Look below for the line that has "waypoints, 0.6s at". Set down the lines from there through the line that has "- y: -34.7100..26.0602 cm", exactly as written.

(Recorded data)
········

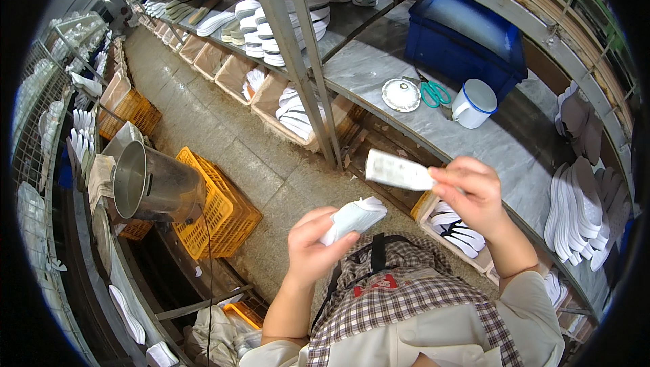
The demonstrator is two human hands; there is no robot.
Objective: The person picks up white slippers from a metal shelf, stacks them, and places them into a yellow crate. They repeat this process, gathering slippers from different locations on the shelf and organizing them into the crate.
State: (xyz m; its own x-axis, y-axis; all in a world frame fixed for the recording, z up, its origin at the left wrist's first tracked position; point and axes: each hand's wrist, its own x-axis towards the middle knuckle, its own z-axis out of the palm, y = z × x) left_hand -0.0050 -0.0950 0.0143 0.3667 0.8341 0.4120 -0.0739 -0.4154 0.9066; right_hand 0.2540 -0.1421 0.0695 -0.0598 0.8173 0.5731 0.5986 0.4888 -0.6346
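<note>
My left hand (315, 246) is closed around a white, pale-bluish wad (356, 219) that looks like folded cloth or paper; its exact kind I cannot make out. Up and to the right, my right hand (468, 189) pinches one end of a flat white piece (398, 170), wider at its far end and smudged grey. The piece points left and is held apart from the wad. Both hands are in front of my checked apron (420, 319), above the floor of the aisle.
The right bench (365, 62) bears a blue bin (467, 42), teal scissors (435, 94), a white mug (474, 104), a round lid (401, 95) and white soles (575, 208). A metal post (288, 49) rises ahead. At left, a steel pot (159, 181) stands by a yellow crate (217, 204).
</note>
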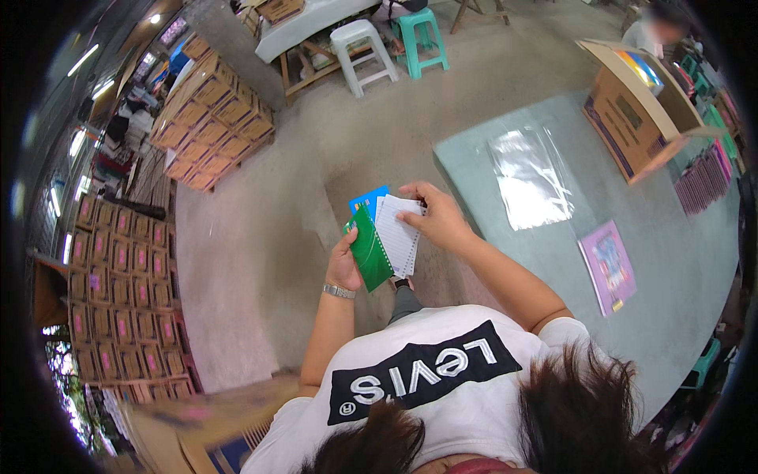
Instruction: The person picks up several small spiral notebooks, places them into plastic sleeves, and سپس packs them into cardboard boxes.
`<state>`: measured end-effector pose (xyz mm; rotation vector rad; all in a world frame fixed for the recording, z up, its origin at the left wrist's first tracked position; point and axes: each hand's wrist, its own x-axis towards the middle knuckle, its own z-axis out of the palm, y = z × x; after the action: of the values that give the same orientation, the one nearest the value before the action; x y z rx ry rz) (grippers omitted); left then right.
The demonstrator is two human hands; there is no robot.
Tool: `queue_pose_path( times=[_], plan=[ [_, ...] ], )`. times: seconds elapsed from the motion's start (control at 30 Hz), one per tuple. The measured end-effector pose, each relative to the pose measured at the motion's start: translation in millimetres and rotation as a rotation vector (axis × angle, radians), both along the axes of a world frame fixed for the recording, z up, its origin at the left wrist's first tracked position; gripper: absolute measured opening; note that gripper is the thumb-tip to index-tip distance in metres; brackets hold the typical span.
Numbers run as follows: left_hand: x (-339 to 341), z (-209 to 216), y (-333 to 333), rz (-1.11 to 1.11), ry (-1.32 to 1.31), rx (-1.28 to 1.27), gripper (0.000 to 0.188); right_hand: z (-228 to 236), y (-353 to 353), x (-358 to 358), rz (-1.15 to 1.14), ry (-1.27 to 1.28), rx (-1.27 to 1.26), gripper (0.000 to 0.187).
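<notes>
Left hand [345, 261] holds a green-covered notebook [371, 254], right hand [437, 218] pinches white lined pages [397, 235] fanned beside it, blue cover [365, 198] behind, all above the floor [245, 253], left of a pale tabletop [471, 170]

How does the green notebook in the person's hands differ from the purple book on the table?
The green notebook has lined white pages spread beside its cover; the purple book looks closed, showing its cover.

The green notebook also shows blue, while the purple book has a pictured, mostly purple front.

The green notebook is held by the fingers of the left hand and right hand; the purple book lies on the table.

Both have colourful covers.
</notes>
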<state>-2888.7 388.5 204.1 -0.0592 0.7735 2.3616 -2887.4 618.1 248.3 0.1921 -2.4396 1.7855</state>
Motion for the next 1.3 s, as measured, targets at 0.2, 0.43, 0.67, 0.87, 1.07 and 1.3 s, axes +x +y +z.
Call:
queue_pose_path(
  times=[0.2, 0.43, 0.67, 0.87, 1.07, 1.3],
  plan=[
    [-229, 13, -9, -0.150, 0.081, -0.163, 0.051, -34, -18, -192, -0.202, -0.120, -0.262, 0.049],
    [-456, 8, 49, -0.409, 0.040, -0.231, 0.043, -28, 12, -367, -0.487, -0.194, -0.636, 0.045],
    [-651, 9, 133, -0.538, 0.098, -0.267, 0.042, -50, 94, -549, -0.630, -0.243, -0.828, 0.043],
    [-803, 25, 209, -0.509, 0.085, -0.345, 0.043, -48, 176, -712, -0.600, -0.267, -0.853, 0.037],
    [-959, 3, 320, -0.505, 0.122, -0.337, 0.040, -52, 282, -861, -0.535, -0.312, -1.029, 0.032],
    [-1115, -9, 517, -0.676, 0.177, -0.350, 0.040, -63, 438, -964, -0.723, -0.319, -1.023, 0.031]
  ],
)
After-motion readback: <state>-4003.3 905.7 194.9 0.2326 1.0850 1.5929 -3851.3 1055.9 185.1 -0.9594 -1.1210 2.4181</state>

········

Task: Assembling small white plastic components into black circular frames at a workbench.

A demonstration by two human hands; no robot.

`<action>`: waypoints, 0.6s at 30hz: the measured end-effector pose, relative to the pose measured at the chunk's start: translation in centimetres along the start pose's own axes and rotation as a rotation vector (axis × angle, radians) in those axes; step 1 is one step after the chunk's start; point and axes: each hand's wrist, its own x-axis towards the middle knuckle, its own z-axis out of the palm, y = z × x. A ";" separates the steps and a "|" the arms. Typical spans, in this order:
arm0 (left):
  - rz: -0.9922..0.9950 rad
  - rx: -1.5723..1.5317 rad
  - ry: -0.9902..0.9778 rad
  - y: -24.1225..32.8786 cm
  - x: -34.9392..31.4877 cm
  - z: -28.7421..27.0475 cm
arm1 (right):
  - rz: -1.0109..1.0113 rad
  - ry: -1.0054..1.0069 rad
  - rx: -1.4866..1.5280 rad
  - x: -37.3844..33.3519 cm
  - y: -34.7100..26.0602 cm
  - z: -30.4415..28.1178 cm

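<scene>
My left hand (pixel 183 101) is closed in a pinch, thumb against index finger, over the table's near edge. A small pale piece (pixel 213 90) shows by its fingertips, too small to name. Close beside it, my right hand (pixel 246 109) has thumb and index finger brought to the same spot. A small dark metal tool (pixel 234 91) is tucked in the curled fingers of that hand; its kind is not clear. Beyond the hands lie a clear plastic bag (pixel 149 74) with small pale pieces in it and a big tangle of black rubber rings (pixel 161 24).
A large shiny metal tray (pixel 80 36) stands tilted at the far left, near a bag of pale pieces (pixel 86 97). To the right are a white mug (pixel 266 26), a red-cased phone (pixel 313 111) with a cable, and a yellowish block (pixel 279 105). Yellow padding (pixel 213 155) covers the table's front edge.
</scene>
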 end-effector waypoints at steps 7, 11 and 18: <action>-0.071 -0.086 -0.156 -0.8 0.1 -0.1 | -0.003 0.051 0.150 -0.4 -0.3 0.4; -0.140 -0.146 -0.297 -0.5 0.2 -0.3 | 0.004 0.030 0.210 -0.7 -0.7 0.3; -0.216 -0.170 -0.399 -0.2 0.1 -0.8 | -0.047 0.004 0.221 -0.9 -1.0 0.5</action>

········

(Solved problem):
`<action>`: waypoints, 0.6s at 30hz: the measured end-effector pose, relative to the pose measured at the chunk's start: translation in centimetres along the start pose's own axes and rotation as a rotation vector (axis × angle, radians) in those axes; step 1 is one step after the chunk's start; point and axes: each hand's wrist, its own x-axis towards the middle knuckle, its own z-axis out of the palm, y = z × x. A ";" separates the steps and a "|" the arms. Typical spans, in this order:
arm0 (left):
  - rz: -0.9922..0.9950 rad
  - rx: -1.5723..1.5317 rad
  - ry: -0.9902..0.9778 rad
  - y: -24.1225..32.8786 cm
  - x: -34.9392..31.4877 cm
  - z: -28.7421..27.0475 cm
arm1 (right):
  - rz: -1.0109..1.0113 rad
  - ry: -1.0054..1.0069 rad
  - rx: -1.4866..1.5280 rad
  - x: -37.3844..33.3519 cm
  - y: -34.7100..26.0602 cm

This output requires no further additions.